2. The acoustic signal processing apparatus according to claim 1, wherein K is equal to NI.

3. The acoustic signal processing apparatus according to claim 1,

wherein said determinant generation unit includes:

a first determinant generation unit operable to generate each coefficient of the first determinant of said first matrix arithmetic unit from a parameter updated for each of the frames separated by the predetermined time interval;

a second determinant generation unit operable to generate each coefficient of the second determinant of said second matrix arithmetic unit from the parameter; and

an interpolation unit operable to calculate each of the coefficients of the second determinant of said second matrix arithmetic unit by sequentially performing interpolation using a parameter of an immediately preceding frame or each coefficient of a second determinant of the immediately preceding frame, and

wherein said first matrix arithmetic unit is operable to perform matrix arithmetic directly using the first determinant, the coefficients of the first determinant being generated by said first determinant generation unit, without interpolating values into the coefficients of the first determinant generated by said first determinant generation unit.

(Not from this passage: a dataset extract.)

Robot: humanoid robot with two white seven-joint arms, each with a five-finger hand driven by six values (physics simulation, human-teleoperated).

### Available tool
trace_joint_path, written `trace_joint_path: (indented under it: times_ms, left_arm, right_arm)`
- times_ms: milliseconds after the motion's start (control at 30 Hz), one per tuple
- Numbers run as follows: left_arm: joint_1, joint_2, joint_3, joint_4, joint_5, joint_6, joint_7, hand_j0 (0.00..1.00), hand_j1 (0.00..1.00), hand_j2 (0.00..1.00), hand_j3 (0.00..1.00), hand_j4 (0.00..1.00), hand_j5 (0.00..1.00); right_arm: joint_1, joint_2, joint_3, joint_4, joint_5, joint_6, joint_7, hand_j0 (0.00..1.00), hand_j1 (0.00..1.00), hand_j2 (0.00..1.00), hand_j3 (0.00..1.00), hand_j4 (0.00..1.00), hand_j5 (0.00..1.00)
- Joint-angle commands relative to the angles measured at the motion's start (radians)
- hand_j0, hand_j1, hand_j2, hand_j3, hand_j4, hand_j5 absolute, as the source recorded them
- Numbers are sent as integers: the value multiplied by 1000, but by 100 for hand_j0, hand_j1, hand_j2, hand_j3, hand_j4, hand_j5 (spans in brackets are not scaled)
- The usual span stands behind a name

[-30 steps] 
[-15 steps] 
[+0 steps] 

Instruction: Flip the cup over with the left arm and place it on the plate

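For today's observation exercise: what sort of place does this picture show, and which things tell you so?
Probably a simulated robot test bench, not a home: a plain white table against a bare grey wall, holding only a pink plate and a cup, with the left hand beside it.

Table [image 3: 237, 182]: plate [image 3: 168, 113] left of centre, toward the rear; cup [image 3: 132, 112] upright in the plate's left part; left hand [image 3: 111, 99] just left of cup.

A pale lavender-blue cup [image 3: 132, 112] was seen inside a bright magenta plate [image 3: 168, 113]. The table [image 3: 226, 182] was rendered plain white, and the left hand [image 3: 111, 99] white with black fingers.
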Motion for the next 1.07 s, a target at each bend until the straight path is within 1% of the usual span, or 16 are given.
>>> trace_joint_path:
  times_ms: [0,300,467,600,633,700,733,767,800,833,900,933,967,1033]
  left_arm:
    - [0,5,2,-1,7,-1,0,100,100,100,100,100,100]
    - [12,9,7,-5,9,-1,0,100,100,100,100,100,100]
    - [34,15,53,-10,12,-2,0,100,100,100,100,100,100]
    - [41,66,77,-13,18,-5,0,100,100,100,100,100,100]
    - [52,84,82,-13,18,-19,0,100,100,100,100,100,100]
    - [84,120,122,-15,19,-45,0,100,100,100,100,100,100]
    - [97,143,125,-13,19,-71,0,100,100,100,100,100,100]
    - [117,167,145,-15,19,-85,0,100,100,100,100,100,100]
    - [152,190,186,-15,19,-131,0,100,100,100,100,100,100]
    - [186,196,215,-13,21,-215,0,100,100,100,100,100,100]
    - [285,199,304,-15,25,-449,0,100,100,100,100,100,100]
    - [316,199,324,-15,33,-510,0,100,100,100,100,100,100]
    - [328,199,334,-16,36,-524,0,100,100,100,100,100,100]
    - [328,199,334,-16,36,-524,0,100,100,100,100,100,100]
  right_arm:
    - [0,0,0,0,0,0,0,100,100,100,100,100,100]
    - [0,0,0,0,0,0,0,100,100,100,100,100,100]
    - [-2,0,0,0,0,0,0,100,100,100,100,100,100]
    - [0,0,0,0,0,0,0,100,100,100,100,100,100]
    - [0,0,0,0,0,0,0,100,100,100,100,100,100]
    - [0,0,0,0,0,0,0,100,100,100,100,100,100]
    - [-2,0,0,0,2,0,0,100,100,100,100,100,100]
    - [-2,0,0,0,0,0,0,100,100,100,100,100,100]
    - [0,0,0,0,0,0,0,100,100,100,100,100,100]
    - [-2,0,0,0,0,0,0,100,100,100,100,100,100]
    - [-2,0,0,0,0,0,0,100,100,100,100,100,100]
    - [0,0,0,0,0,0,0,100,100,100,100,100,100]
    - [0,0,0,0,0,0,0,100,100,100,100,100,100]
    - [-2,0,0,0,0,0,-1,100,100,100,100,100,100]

4. The acoustic signal processing apparatus according to claim 1,

wherein said K decorrelation units are operable to perform a process to rotate a phase of an input signal by 90 degrees.

5. An acoustic signal processing method for converting down-mixed acoustic signals of NI channels to acoustic signals of NO channels, where NO>NI, using spatial information parameters updated for each of a plurality of frames separated by a predetermined time interval, said acoustic signal processing method comprising:

a first matrix arithmetic step of performing, using a processor, matrix arithmetic for the down-mixed acoustic signals of the NI channels;

K decorrelation steps of generating, with respect to output signals of said first matrix arithmetic step, signals which are incoherent, in terms of time characteristics, with the signals obtained after the matrix arithmetic performed by said first matrix arithmetic step, while maintaining frequency characteristics of the signals obtained after the matrix arithmetic performed by said first matrix arithmetic step;

a second matrix arithmetic step of (i) performing matrix arithmetic for output signals of said K decorrelation steps and the down-mixed acoustic signals of the NI-channels for which the matrix arithmetic has not been performed by said first matrix arithmetic step and which have not been decorrelated by said K decorrelation steps, and (ii) outputting the acoustic signals of the NO channels; and

a determinant generation step of generating matrix coefficients of said first matrix arithmetic step and matrix coefficients of said second matrix arithmetic step, using the spatial information parameters,

wherein a determinant is generated for each of the plurality of frames in said determinant generation step so that a first determinant in said first matrix arithmetic step has K rows and NI columns, and a second determinant in said second matrix arithmetic step has NO rows and (NI+K) columns,

wherein the first determinant with K rows and NI columns of said first matrix arithmetic step is formed only by minimum-unit coefficients that are related to gain control and are necessary for said K decorrelation steps, the minimum-unit coefficients being obtained by separating (i) coefficients that are related to the gain control and are necessary for said K decorrelation steps from (ii) coefficients related to the gain control, and

wherein the second determinant with NO rows and (NI+K) columns of said second matrix arithmetic step is formed by coefficients which are obtained by combining (i) coefficients that are related to the gain control and are unnecessary for said K decorrelation steps and (ii) coefficients related to phase control.

6. A non-transitory computer readable recording medium having stored thereon a program, wherein, when executed, said program causes a computer to execute the acoustic signal processing method according to claim 5.